Infelizmente o povo de Deus não comemora mais datas conforme Deus ensinava aos israelitas que comemorassem, com danças e muita alegria... Se vive mais uma liturgia morta, que parece as vzs funeral...
Muita poesia irmão e entendo bem até o que o senhor transmitiu...Mas será q todos vão entender o q o senhor passou? Abraço. www.davidguioamar.blogspot.com

Levi B. Santos disse...

Prezada irmã Guiomar

Esse ensaio retrata o coração puro de uma criança, ante os folguedos juninos dos tempos que não voltam mais.
Tempos, bons, em que a criançada nem sabia o que era o bicho feio - demônio, pintado pelos adultos.

E como éramos tão felizes naquela algazarra sadia e inocente, sem a malícia dos mais velhos que veem nisso, algo repugnante.

Eramos, talvez, como aquelas criançinhas que se aproximaram de Cristo, interropendo a sua caminhada, ocasião em que os discípulos as repreendiam (quem sabe - severamente)

Concordo com a irmã, que Deus se entristece vendo os homens se entregarem a bebedeira e a prostituição aproveitando a ocasião desses folguedos juninos.

Contudo, esse não é o caso do Velho Armando Pedreira, que por certo aproveitará as suas reminiscências infantis, para realizar um autoreflexão. E depois, ao som de um boa música em ritmo de forró, comer a sua pamonha e a sua canjiquinha, antes de ir para o seu culto.

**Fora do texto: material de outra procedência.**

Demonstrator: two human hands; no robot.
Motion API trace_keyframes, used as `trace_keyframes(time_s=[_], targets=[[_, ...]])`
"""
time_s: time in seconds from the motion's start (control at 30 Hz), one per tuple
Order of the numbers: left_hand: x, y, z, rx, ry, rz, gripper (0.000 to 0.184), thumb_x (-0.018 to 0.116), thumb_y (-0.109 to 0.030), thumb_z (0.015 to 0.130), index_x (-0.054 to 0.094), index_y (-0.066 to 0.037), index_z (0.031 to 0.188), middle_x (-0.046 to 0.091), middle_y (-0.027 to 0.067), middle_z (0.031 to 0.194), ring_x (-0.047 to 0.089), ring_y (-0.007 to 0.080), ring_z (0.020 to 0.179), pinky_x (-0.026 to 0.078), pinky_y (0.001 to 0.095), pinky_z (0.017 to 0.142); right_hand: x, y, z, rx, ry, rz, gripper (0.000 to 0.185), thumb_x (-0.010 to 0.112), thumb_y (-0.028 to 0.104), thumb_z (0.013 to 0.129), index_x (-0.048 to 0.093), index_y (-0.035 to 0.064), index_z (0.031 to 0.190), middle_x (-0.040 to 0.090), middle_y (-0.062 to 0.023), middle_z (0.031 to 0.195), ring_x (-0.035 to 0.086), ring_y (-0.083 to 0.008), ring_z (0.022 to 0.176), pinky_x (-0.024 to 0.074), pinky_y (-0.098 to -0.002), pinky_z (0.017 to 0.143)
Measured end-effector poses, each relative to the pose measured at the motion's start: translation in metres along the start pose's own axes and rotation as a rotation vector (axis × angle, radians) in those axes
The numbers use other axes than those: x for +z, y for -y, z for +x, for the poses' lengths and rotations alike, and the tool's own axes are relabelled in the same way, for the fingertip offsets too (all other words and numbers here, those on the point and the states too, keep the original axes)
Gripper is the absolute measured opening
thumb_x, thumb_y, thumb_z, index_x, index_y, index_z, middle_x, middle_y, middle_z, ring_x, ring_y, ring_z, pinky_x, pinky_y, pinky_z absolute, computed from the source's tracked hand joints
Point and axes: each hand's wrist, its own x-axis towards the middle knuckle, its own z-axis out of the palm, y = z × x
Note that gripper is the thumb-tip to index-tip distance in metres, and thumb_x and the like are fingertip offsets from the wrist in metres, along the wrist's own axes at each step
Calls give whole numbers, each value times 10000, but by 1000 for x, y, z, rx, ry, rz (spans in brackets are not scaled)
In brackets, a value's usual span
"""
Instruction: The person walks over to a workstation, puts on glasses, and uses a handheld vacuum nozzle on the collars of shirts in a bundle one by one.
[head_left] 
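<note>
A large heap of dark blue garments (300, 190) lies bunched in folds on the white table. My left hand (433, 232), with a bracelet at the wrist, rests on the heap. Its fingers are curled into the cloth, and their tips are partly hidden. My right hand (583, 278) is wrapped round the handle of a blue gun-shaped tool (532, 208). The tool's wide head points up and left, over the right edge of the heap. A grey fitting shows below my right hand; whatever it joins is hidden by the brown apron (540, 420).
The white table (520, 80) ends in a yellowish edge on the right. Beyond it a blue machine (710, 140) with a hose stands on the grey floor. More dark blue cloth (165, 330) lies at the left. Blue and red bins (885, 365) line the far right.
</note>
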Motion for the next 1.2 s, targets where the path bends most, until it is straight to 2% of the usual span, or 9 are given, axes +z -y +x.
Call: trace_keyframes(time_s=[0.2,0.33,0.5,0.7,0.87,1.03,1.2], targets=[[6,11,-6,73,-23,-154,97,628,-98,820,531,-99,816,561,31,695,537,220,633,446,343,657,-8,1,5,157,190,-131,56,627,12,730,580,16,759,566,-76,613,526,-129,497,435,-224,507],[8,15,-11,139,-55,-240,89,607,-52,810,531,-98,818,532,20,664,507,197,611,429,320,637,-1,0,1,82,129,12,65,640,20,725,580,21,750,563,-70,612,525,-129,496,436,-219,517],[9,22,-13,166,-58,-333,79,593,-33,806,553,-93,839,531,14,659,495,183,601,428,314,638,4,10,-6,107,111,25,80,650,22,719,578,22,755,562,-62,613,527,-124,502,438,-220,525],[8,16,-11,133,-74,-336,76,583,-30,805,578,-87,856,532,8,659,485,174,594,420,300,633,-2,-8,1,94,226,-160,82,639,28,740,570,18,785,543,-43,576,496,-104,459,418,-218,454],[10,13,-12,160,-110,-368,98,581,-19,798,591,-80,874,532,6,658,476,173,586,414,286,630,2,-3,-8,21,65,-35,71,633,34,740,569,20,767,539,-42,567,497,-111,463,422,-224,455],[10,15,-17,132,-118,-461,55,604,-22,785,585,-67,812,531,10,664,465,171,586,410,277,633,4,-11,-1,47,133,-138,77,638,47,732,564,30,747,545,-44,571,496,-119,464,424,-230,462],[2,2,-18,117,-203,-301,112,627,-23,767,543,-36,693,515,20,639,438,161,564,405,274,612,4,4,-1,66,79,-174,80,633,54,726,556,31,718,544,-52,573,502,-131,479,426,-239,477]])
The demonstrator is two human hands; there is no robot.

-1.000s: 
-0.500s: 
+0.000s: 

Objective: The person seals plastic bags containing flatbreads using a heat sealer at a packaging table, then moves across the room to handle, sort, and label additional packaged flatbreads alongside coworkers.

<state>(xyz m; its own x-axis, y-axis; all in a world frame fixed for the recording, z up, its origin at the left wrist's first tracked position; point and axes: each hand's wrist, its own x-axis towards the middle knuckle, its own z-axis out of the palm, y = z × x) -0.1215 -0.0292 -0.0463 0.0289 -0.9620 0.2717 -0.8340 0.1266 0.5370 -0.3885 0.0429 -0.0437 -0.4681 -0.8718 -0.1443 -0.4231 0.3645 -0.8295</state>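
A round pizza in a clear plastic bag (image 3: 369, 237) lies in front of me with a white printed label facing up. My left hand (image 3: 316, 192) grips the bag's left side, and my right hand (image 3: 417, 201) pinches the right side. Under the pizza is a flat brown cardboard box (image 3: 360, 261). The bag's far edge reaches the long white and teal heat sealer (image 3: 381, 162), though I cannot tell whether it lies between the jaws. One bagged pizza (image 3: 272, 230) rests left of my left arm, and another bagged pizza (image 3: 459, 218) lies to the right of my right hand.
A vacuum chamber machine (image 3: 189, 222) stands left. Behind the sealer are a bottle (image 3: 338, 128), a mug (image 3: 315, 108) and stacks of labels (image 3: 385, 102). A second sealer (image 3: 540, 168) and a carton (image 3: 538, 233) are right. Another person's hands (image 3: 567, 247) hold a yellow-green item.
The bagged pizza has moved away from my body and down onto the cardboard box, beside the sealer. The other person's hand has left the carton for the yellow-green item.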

No próximo S. João, o personagem Armando Nogueira, se Deus quiser, estará mais crescido. E entenderá que prender criança, para impedí-las de ver os folguedos juninos, é também uma violência, que não combina com a GRAÇA pela qual somos salvos.

Graça e Paz,

Levi B.Santos

guiomar barba disse...

Gosto como vc decide amar... Deus o sustente assim.

Levi B. Santos disse...

Prezada irmã Guiomar

Quero agradecer de coração a sua valiosa contribuição, pois, de uma só tacada, acaba de postar uma avalanche saudável de comentários bem abalisados, que complementam os ensaios por mim postados aqui neste blog.

A sua interação é importante. Continue nos prestigiando

Saudações fraternas,

Levi B. santos

Micheline Gomes disse...

Querido Levi

Você passou de forma poética, porém atual a cultura desse povo lindo e "arretado" que temos a honra de pertencermos: Nordestinos abençoados!
Entendi perfeitamente sua colocação em esclarecer neste texto o que é fruto da nossa cultura e o que é o legalismo farisaico que nos amedrontava durante a inesquecível infância.

Deus te abençoe poeta "Cabra Bom!"

Cristiano Souza disse...

Olá!
Perdi alguns dos melhores anos da minha vida por causa da religião evangélica. E o que eu ganhei com isso? Nada, ABSOLUTAMENTE nada. Hoje, os pastores que me proibiam de fazer qualquer coisa porque era "coisa do diabo" estão separados, na maior cara de pau, depois de comer metade das menininhas da igreja, ou estão dirigindo carros importados, frutos de dinheiro de trouxas como eu. É por isso que não piso mais meus pés numa igreja nem tolero nenhum idioda com essa conversa fiada de "inferno".